**RECORDS SUPPLIED**
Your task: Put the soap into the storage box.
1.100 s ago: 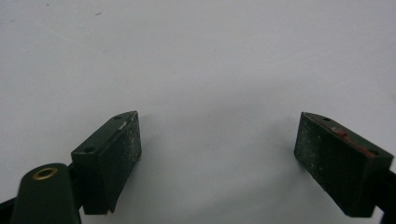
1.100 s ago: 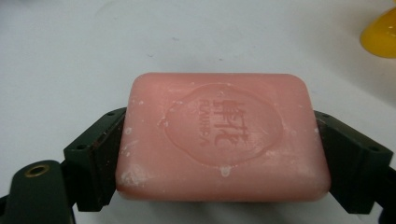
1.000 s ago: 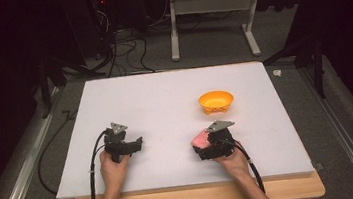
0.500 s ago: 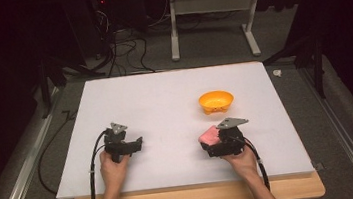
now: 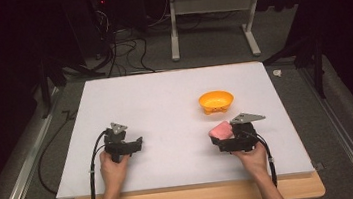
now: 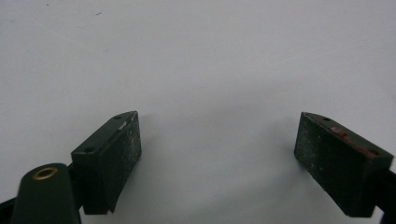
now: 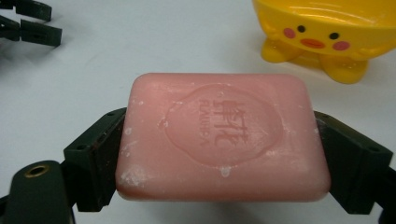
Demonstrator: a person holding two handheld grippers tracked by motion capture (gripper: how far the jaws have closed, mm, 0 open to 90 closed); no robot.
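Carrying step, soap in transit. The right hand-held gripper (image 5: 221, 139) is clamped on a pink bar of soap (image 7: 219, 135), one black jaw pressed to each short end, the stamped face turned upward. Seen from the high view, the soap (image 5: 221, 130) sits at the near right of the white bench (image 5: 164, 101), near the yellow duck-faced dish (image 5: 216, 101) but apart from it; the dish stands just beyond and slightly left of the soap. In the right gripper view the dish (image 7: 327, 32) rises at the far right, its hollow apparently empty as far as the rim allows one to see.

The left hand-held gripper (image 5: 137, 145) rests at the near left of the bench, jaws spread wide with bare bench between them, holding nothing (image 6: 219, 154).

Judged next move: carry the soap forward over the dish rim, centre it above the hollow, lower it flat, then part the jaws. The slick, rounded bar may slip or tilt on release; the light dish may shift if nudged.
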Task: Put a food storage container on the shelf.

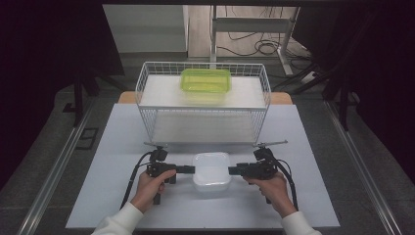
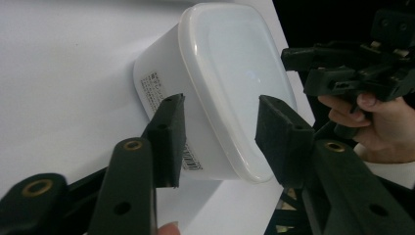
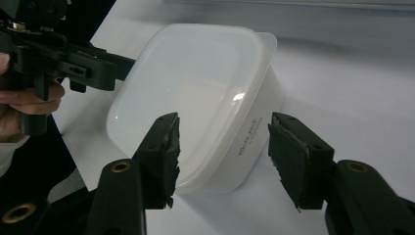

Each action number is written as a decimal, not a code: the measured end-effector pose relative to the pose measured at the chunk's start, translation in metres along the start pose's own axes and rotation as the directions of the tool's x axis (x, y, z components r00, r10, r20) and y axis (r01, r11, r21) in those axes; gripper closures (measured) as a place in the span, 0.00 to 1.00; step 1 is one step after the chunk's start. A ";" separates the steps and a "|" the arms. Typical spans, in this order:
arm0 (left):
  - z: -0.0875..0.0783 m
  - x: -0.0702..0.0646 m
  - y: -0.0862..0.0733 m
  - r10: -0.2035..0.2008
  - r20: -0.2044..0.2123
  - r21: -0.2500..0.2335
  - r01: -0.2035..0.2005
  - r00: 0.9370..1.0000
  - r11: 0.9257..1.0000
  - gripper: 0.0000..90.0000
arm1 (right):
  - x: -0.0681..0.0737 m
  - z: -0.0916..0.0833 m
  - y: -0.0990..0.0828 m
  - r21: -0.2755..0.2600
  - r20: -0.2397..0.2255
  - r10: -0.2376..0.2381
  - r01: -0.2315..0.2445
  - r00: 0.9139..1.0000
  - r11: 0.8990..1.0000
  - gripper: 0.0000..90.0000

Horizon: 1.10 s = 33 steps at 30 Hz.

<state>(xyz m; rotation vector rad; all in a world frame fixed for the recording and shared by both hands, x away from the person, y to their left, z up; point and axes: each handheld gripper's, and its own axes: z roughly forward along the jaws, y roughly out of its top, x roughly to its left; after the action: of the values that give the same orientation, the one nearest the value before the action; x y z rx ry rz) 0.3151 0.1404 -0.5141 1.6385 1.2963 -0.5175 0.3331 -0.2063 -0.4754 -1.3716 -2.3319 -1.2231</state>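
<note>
2 grippers flank the white lidded container (image 1: 212,171) at lower centre of the high view: the left gripper (image 2: 220,134) and right gripper (image 3: 222,156) both gape wide, holding nothing. It looks light, rigid and smooth-walled, likely slippery, so gripping under the lid's rim at opposite ends seems safest.

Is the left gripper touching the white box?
Cannot tell. In the left gripper view the open left gripper straddles the white box, with no plain contact or gap at either pad.
</note>
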 end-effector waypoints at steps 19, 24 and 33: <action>0.005 0.004 0.000 -0.019 0.041 0.020 0.018 0.999 1.000 0.74 | -0.019 0.011 -0.002 0.007 -0.115 0.135 -0.136 0.984 0.991 0.68; 0.004 0.005 0.000 -0.023 0.044 0.021 0.022 0.999 1.000 0.76 | -0.020 0.015 -0.002 0.016 -0.147 0.159 -0.158 0.976 0.987 0.73; 0.000 0.009 -0.002 -0.067 0.090 0.002 0.067 0.994 0.998 0.82 | -0.019 0.012 -0.003 0.023 -0.164 0.193 -0.191 0.968 0.981 0.78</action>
<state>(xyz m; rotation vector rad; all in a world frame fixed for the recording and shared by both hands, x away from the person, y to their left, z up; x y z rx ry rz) 0.3168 0.1448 -0.5223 1.5574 1.2877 -0.6240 0.3440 -0.2107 -0.4943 -1.3980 -2.0384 -1.2184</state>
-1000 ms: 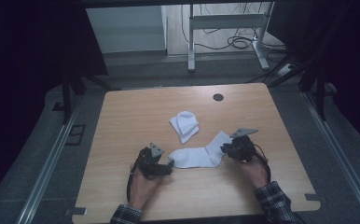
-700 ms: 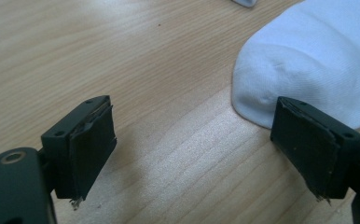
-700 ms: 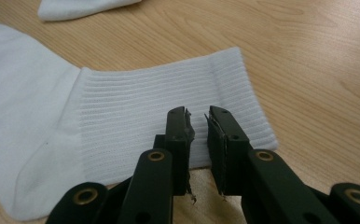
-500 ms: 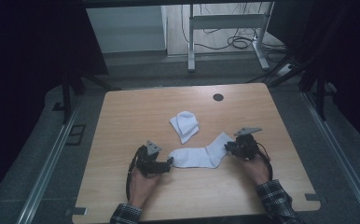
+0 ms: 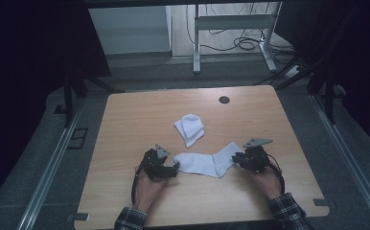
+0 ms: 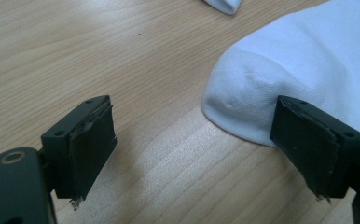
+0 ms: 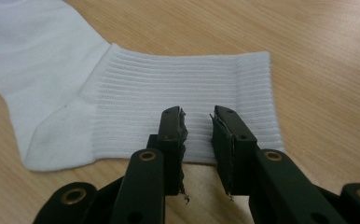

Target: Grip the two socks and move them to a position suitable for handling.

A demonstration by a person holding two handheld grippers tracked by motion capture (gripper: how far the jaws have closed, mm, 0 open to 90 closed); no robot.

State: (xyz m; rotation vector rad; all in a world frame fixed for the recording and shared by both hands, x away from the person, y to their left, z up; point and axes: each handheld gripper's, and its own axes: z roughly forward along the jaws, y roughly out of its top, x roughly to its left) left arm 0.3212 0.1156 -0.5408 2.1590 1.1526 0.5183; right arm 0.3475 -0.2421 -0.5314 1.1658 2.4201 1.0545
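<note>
The room is dark, and a light brown wooden worktop (image 5: 125,134) sits in the middle with grey floor all around it. A small round black hole (image 5: 224,99) is in the wood near the far edge, at about 12 o'clock.

Going from left to right: the left tongs (image 5: 173,168) rest at about 7 o'clock. In the left gripper view the jaws stand wide apart and pinch nothing. One jaw is over bare wood, and the other is right at the rounded toe of the flat white cotton sock (image 6: 308,60). This sock (image 5: 207,163) lies stretched out flat between the two hands, near the front of the worktop. A second white sock, folded into a small bundle (image 5: 190,128), lies just behind it, toward 12 o'clock, and nothing touches it.

The right tongs (image 5: 238,159) are at about 5 o'clock, at the ribbed cuff end (image 7: 178,107). Their jaws have just been opening a little and stand a small way apart over the cuff, not squeezing it.

The sock looks soft, light and floppy. It should bend and fold easily and will not break. It may slide on the smooth wood. A good place to grab is the ribbed cuff, which looks thicker, or the toe tip at the other end.
</note>
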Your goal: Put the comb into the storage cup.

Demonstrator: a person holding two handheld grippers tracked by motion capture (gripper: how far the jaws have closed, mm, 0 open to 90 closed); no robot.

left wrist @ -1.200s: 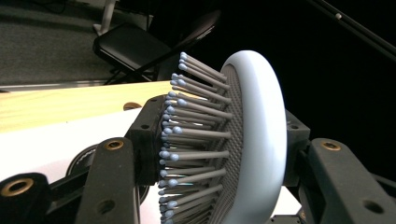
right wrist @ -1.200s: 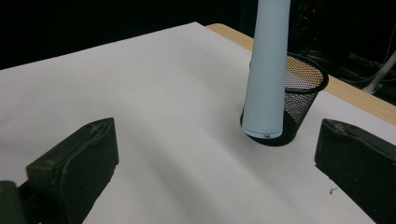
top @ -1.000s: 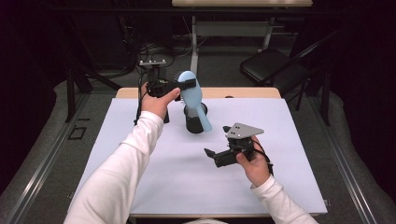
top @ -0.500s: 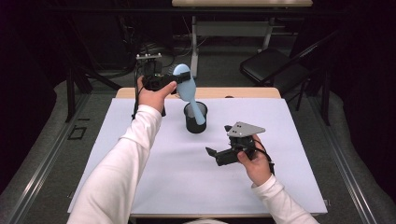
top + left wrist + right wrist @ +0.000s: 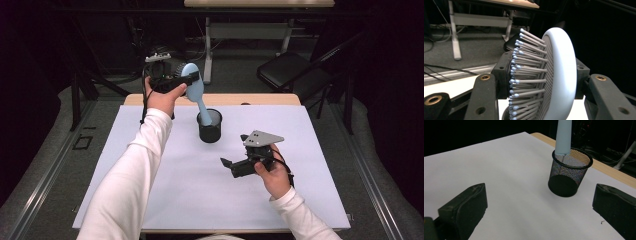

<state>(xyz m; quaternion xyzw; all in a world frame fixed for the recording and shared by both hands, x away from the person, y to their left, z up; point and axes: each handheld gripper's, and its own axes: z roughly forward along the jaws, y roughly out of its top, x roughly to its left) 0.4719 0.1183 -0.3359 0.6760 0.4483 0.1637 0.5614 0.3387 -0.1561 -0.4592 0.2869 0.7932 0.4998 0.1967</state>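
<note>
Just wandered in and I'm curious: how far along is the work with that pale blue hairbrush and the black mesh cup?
Done: the left gripper clamps the pale blue plastic hairbrush by its bristled head. In hand: its handle tip sits at the rim of the black wire-mesh cup. Left: whether it is going in or out I cannot tell. The right gripper waits open over the white table.

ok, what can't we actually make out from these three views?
- Tip of the light blue plastic hairbrush handle: high view, hidden inside the black wire-mesh cup; whether it touches the bottom is unclear.
- Brush head: right gripper view, cut off by the top edge.
- Left gripper fingers: left gripper view, pads hidden behind the brush head.
- Right gripper: high view, finger gap too small to judge.
</note>
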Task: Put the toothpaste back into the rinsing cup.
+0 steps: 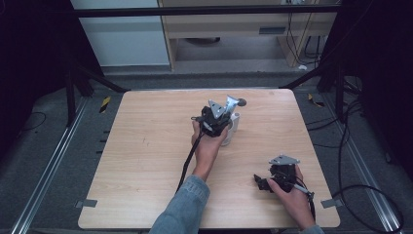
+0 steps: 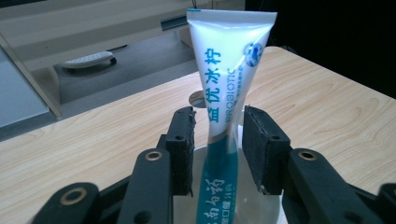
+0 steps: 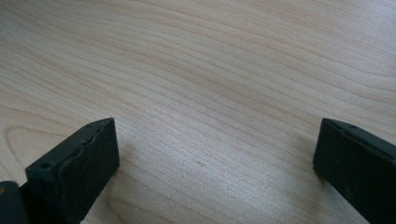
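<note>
Table (image 1: 146, 146): pale wood-grain top, matt, smooth, with fine darker streaks. Tube (image 2: 229, 70): soft white plastic, glossy, printed in teal, its crimped upper end flat; it stands in a clear, shiny cup (image 2: 261, 205), glass or plastic, cannot tell. Left gripper (image 2: 218, 140): black matt plastic arms with brass-coloured rivets, dull rubbery pads. Right gripper (image 3: 215, 154): same black matt pads, edges slightly rough. Sleeve (image 1: 182, 207): blue denim cloth.

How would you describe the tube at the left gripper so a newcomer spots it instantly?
Start at the wooden table and go to its far middle, where the left gripper reaches. There a white toothpaste tube with teal lettering stands upright in a clear cup, crimped end up. It is the only printed item, apart from the small dark disc behind it.
</note>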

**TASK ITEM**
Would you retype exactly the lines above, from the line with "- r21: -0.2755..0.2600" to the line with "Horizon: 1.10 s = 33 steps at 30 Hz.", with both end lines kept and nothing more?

**ANSWER BOX**
  - r21: -0.2755..0.2600
  - r20: -0.2397..0.2255
  - r10: -0.2376..0.2381
  - r01: -0.2315..0.2445
  - r00: 0.9139..1.0000
  - r11: 0.8990..1.0000
  - gripper: 0.0000..90.0000

Horizon: 1.10 s = 33 steps at 30 Hz.

The submitted answer is complete.